Although STD Awareness Month has ended, keep in mind that the fight against stigma and the push for more effective treatments and cures is still ongoing.

However, the stigma against sexually transmitted diseases may be slowly going away, with many women now sharing their stories publicly.

For example, 22-year-old Ella Dawson wrote an essay on her herpes diagnosis for Women’s Health Magazine that quickly went viral.

In her essay she discusses how she actually enjoys telling people she has herpes now, as part of her fight against stigma.

“I don’t know what made me decide enough was enough,” Dawson said in the essay. “I didn’t feel like the woman that my friends knew me to be—a bold and outspoken campus badass—but I was sick of making myself small because I had herpes.”

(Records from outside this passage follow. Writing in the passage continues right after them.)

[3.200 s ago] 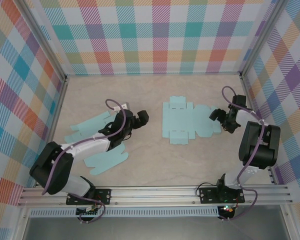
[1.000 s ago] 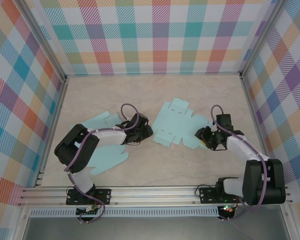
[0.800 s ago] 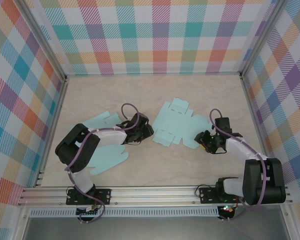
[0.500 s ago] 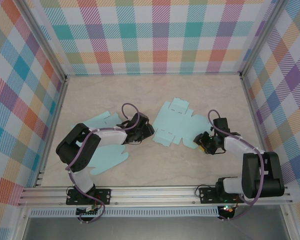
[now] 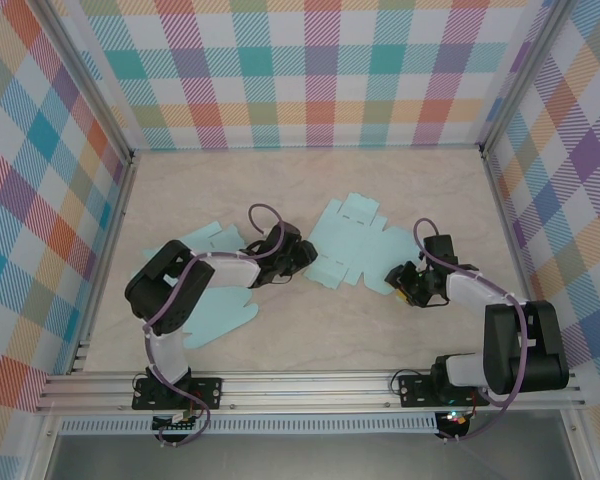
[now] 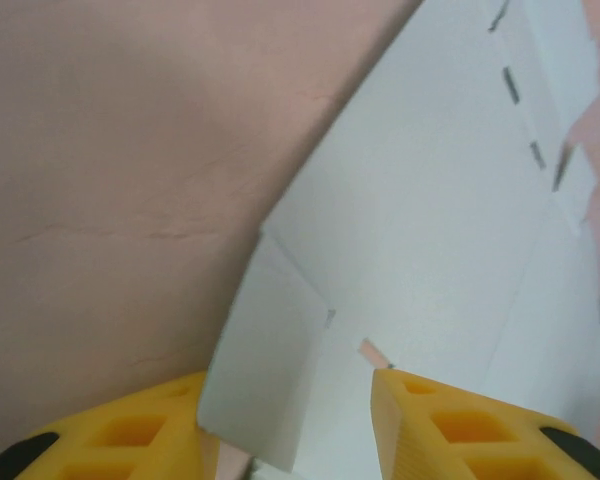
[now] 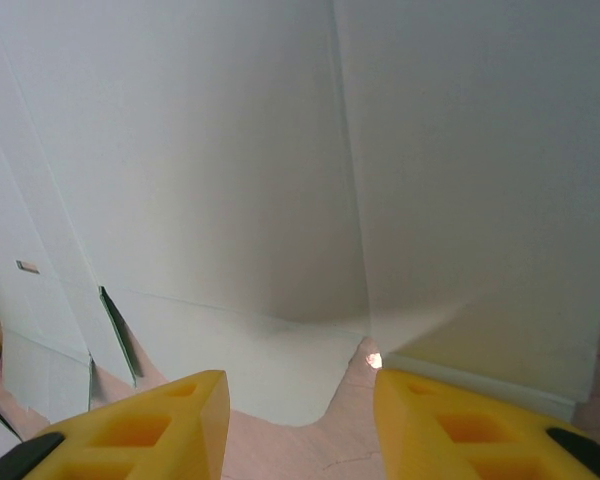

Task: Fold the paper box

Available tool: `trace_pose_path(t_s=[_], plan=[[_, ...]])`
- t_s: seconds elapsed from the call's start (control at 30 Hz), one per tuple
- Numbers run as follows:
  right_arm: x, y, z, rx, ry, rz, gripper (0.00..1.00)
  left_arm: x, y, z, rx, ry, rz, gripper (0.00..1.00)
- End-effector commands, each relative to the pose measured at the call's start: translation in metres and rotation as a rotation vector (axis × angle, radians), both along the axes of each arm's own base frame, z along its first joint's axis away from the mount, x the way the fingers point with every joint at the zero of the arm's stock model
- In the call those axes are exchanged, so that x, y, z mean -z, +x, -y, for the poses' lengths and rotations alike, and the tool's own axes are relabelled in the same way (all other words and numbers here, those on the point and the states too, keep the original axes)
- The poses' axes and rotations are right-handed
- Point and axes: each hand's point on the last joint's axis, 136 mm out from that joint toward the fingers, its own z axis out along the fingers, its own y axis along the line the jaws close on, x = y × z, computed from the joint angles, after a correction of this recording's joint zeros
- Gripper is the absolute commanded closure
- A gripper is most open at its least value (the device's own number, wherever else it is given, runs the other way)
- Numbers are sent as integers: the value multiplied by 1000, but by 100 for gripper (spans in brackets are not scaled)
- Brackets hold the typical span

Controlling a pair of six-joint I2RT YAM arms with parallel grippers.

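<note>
Left wrist view: left claw (image 6: 290, 388) released astride paper box (image 6: 430, 230) flap; right claw (image 7: 300, 388) released.

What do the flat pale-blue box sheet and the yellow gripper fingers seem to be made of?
Flat pale-blue box sheet: probably thin matte card; it shows pre-cut slots and crease lines. Yellow gripper fingers: likely moulded plastic, with recessed pockets.

Robot test cell, plaid-papered walls (image 5: 320, 70), aluminium frame rail (image 5: 310, 385), marbled tabletop (image 5: 330, 330)
</note>
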Motion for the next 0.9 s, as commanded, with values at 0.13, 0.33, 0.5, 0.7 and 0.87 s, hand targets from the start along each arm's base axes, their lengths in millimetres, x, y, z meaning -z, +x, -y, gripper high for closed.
trace_pose_path(t_s=[0.13,0.33,0.5,0.7,0.87], plan=[[12,-10,1,3,-17,-52,56,20,1,36,39,-147,14,62],[12,-10,0,2,-16,-51,56,25,5,23,10,-62,26,70],[11,-10,0,-1,-19,-50,56,27,10,10,-24,-7,31,57],[10,-9,0,-2,-16,-45,56,34,20,1,-61,8,23,57],[9,-9,0,-4,-18,-44,56,37,26,-13,-105,43,20,65]])
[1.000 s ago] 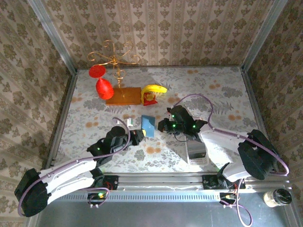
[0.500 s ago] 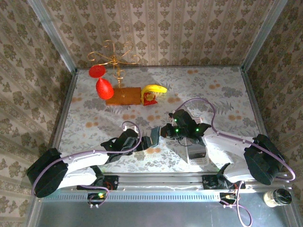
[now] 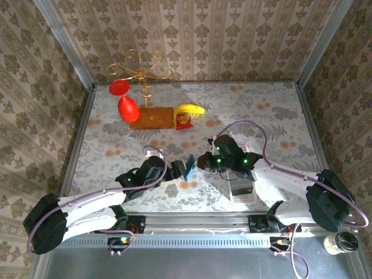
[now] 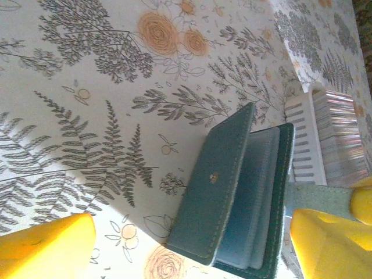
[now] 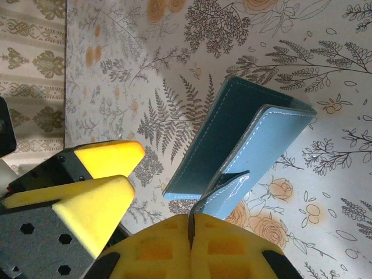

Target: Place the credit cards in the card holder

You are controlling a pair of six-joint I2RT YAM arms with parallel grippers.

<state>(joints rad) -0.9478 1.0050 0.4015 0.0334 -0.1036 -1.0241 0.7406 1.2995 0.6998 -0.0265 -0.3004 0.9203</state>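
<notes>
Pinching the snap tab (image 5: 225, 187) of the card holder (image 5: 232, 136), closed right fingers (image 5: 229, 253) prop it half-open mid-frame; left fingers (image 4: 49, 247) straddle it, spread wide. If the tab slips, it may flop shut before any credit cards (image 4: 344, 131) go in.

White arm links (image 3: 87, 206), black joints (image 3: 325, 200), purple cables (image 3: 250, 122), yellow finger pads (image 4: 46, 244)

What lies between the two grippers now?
The card holder stands half open between the left gripper and the right gripper, seen in the top external view.
</notes>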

“Six months after my first outbreak, I started dropping the ‘herpes bomb’ into conversations casually,” Dawson added in her essay. “My logic was that every time I told someone, ‘I have herpes,’ the words would get easier to say.”

Liz Crokin, a journalist and author of “Malice,” got herpes from her ex over two years ago, and it actually progressed into herpes meningitis and then meningoencephalitis, a life-threatening condition.

As a result of her ex’s deception in knowingly spreading herpes without telling her, Crokin went public with her story over a year ago.

She ultimately filed a personal injury lawsuit against her ex-boyfriend, Mallory Hill.

“He told me we were in a committed and monogamous relationship and told me he had no STDs,” she said in an email. “When I got ill he continued to tell me he had no STDs.”

But this just wasn't true.“I later found out that he had had herpes for at least two decades and later found out that he had also infected his ex-wife and other women.”

She experienced many emotions and mood issues during that devastating time, including anxiety, depression, frustration, resentment, humiliation, shame, anger and loneliness.

“I have found ... the best way to minimize breakouts is by keeping your stress level minimal,” Crokin said. “I do this by working out every day, eating healthy, a lot of sleep and I try my best to stay positive and to keep negativity out of my life.”

As a result of her rare medical conditions linked to herpes, she suffered brain damage.

Crokin lost her memory and ability to read and write at the same level, and was bedridden for weeks. She lost her job due to her condition and had to move, went into debt and had to go on welfare and disability.

However, she still has a positive outlook on life.

“I want women to know that herpes is not the end of the world,” Crokin said. “Since I went public with my disease, I get messages from women all over the world telling me that they haven’t dated for years because they have herpes.”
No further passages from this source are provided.